Frequently Asked Questions

1 Why another atomic structure format?

The con format addresses a specific gap: lossless round-tripping of atomic configurations through saddle-point search, NEB, and dimer calculations. Existing formats lose information during read-write cycles:

  • XYZ: no cell data, no fixed-atom flags, no atom identity tracking. A 218-atom slab written to XYZ and read back has lost the original atom ordering, constraint information, and periodicity.

  • POSCAR/CONTCAR: VASP-specific. No velocity or force sections. Selective dynamics is all-or-nothing per direction. No metadata for potential parameters or convergence state.

  • extxyz: extensible but underspecified. Every tool invents its own key names. No formal specification means round-trip fidelity depends on implementation details. Parsing performance suffers from per-atom key-value overhead.

  • CIF: designed for crystallography, not molecular dynamics. Verbose. No velocity or force representation. Overkill for transient simulation snapshots.

The con format is deliberately minimal: a fixed 9-line header, typed atom blocks, and optional velocity/force sections. The v2 JSON metadata line adds extensibility without breaking the core simplicity.

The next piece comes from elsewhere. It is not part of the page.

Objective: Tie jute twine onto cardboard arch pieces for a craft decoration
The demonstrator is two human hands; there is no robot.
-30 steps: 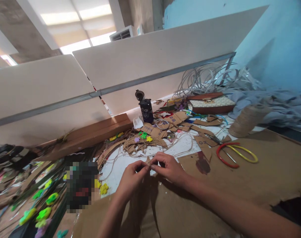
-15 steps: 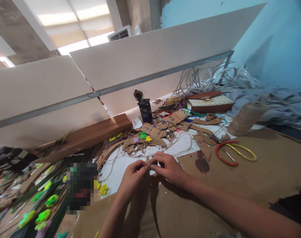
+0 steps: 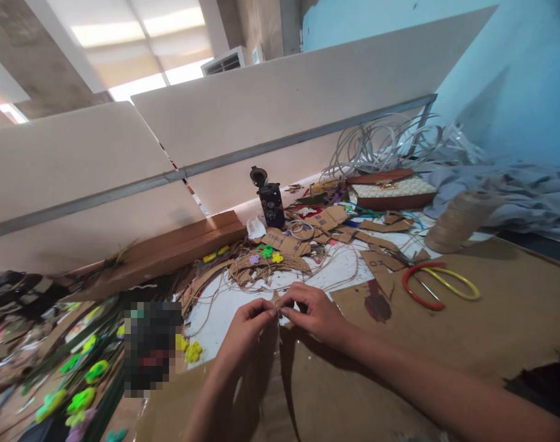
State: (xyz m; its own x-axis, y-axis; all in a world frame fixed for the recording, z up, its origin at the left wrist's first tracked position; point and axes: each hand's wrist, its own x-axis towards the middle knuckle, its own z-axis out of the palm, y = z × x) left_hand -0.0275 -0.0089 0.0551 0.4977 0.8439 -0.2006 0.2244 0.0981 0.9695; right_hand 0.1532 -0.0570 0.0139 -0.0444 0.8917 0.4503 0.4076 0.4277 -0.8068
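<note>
My left hand (image 3: 250,328) and my right hand (image 3: 312,313) meet at the middle of the view, fingertips almost touching. Each pinches thumb against forefinger on something thin, perhaps twine, too small to make out. Just below them lies a large brown cardboard sheet (image 3: 344,387) with a dark slit or fold. Beyond my hands a twine-wrapped arc (image 3: 291,263) carries a purple, a green and a yellow flower. Loose twine trails over the white surface around it.
Scissors with red and yellow handles (image 3: 425,285) lie right, near a twine spool (image 3: 459,221). Behind are cardboard scraps (image 3: 284,241), a dark open-lidded bottle (image 3: 271,205) and a handbag (image 3: 393,191). Fuzzy flowers (image 3: 81,399) and a blurred-out dark object (image 3: 151,347) are left.
</note>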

2 What problems does atomidsolve?

The con format groups atoms by element type. A structure with atoms C, C, C, O, C, C (indices 0-5) gets written as five C atoms followed by one O atom. Without a persistent identity field, the original ordering vanishes after one read-write cycle.

This matters for:

  • NEB calculations: interpolated images must maintain consistent atom ordering across the band. If atom ordering drifts, the interpolation produces nonsense.

  • Dimer searches: the displacement vector references specific atom indices. Reordering atoms invalidates the mode.

  • Reference comparisons: comparing a relaxed structure against a reference (e.g., Baker test set) requires matching atoms by index.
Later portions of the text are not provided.